WE ARE FAMILY: INTERGENERATIONAL CLUBBING

Once regarded as a folly of youth, club culture has evolved to include a wide range of age groups in recent years, challenging preconceptions about who belongs on a dancefloor.

We use the term ‘club culture’ as shorthand for a tradition which began in small DJ-led clubs and private parties in 1970s New York, and grew to become the global industry we all recognise, with its own musical lineage, language and signals. A subculture in its own right. Today, club culture can encompass festivals, street parties and other events not necessarily happening in a ‘club’, but which are clearly a part of the same continuum.

For most of its lifespan, club culture was geared heavily towards the 21-30 age bracket. Younger teens were excluded by alcohol licensing laws, and society deemed that anybody older should have more pressing concerns than dancing, like paying bills and raising children.

But something switched in recent years. It’s now common to find parties where parents and toddlers dance to DJs with grandchildren of their own. In the UK, cutting-edge South London crew Touching Bass provided buggy parking at Carnival this summer. Meanwhile, intergenerational party Raver Tots host UK-wide events for parents and babies, where seminal underground DJs like Nicky Blackmarket and DJ Hype appear alongside new talent, encouraging attendees to ‘Throw Shapes Not Toys’. 

And in the US, we’re also seeing House music block parties for children gaining popularity in club culture strongholds like Chicago and New York.

At the other end of the spectrum, DJs who cut their teeth in decades gone by are pulling crowds of empty nesters back into the rave. Faith, seminal party and magazine revered by young House fans, is going stronger than ever, run by a group of DJs now in their 60s. Online radio station Crackers, so named after the pioneering ‘70s London club, now throw Sunday afternoon reunions where original members, decked out in designer labels, dance with newcomers half their age. 

At a time of social division, these events can offer a rare opportunity for people of different generations to meet face-to-face and celebrate their commonalities. Tropes about pensioners being fusty and out-of-touch quickly crumble in the face of a packed dancefloor of 60-something ravers singing together, arms in the air. 

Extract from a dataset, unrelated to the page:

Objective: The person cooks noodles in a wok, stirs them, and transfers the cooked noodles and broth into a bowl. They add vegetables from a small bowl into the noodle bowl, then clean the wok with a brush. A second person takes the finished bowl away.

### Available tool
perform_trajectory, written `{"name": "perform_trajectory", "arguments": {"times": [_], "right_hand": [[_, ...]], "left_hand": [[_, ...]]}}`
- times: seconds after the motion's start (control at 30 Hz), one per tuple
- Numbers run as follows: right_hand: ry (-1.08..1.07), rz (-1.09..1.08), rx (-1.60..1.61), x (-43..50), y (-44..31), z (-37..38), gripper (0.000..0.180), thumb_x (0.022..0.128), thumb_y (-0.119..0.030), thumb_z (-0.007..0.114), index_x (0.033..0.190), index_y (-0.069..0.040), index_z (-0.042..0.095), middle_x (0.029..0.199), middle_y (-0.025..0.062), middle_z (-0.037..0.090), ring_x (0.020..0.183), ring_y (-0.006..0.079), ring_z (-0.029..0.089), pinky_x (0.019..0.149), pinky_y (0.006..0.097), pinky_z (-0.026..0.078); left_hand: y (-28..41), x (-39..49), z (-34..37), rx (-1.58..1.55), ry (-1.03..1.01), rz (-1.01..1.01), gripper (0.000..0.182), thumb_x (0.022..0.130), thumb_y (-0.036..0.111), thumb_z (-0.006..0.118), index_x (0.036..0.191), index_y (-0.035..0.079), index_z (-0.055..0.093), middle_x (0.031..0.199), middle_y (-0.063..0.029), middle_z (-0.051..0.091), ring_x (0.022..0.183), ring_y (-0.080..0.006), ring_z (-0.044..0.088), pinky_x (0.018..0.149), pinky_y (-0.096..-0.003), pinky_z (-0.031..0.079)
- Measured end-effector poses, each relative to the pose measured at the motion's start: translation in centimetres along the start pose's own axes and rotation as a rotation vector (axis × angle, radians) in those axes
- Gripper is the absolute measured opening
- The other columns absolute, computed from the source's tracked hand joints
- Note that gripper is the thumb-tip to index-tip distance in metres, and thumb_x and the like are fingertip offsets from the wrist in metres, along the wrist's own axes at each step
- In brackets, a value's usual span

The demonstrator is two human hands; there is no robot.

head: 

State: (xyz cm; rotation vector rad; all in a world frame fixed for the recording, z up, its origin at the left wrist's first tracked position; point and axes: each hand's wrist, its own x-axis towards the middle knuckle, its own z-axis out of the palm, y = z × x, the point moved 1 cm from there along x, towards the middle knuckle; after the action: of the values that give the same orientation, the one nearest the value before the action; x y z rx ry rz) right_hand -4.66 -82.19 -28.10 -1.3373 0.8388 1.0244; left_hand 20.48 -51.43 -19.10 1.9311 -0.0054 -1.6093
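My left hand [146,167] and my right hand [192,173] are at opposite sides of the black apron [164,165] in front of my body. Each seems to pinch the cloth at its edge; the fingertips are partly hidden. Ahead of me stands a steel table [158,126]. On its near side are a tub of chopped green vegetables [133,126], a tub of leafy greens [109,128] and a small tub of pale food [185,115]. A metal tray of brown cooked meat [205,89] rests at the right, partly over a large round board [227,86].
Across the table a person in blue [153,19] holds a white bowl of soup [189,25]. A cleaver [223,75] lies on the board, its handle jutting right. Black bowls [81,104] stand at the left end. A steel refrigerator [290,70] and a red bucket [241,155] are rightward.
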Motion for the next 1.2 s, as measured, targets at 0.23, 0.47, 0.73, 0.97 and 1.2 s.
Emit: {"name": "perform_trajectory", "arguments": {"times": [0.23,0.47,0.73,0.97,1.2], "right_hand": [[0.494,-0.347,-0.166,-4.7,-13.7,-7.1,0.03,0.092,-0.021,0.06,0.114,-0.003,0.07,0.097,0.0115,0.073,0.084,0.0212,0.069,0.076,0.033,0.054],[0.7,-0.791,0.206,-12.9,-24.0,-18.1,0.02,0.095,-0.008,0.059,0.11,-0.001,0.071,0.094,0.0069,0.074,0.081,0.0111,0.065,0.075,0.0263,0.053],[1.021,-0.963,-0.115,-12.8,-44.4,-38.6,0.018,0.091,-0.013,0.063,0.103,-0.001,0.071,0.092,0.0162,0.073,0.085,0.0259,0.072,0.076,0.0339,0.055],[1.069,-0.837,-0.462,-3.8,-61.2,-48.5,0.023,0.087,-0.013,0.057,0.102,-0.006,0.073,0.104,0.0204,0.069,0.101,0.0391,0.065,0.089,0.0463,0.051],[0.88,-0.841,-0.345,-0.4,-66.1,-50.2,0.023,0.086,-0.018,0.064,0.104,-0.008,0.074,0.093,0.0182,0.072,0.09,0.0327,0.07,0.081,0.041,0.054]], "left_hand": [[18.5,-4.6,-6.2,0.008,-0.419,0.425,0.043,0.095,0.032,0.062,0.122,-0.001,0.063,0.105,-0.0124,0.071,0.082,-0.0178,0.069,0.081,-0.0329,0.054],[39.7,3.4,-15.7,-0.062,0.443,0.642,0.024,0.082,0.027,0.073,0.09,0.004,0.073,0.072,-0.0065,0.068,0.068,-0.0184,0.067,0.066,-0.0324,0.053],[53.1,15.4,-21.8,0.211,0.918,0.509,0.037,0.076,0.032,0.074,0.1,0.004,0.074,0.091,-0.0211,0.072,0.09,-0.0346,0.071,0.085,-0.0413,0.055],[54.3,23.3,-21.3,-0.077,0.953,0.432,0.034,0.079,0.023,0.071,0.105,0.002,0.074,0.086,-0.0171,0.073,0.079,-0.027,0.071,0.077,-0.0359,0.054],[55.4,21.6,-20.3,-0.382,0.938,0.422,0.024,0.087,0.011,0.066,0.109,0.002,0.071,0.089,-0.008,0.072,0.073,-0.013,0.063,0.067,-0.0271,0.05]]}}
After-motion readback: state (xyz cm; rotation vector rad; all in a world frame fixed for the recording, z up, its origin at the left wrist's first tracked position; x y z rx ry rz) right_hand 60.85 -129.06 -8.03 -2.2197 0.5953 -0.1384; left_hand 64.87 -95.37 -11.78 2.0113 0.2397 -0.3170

This evolution is partly a result of club culture itself maturing, but there’s also been a wider cultural shift away from hedonism in recent years, which means clubbing is now easier to fold into any stage of life. A party doesn’t necessarily mean staying out until 4am and recovering for two days. Events are planned with broader lifestyles in mind.

What does this tell us about culture?

If subculture is fundamentally about becoming part of something bigger than yourself, then ritual celebrations are where that abstract feeling becomes reality. This is why clubs, parties, raves and festivals hold such an important place in the hearts of those involved.  

This could also be the key to club culture’s unwavering resilience. 

Operating in a hostile environment since day one, it has continued to adapt to repeated, often compounding existential threats: homophobia and racism from authorities, mass gentrification, licensing crackdowns, radical changes to the way we socialise and the industry’s sudden total shutdown during the Covid pandemic. 

We believe these challenges, and the much publicised contraction of the night time economy, has motivated clubbing devotees to not only keep their traditions alive, but actively pass them onto future generations, re-energising older people who might ordinarily have moved on from the scene, and recruiting new members from an even younger age. 

As one proud Dad explains on a BBC feature about Raver Tots: “It teaches them our way of life, what we went through and what we grew up with…To me it’s like a religion.” 

Thought starters for brands

  • Bridging the gap: through a combination of the second summer of love generation reach their 50s, many of their children are reaching their 20s, and much of music currently in a cycle of nostalgia for the 1990s – and we’re witnessing a rare moment of intergenerational synchronicity where parents are connecting on a deeper cultural level with their children, and passing on the values, rituals, and symbols that shaped their own paths into adulthood. How can your brand tap into this moment through references that work for both generations?
  • Third spaces: over the last decade, festivals and dancefloors have become more open and distinctly less ageist, they’ve also become less focused on alcohol, and many clubs have become multi-use spaces to keep the tills ringing. As such, nightclubs and venues are increasingly becoming third spaces that play a positive role in promoting shared values, storytelling and uniting communities. How can your brand support these spaces?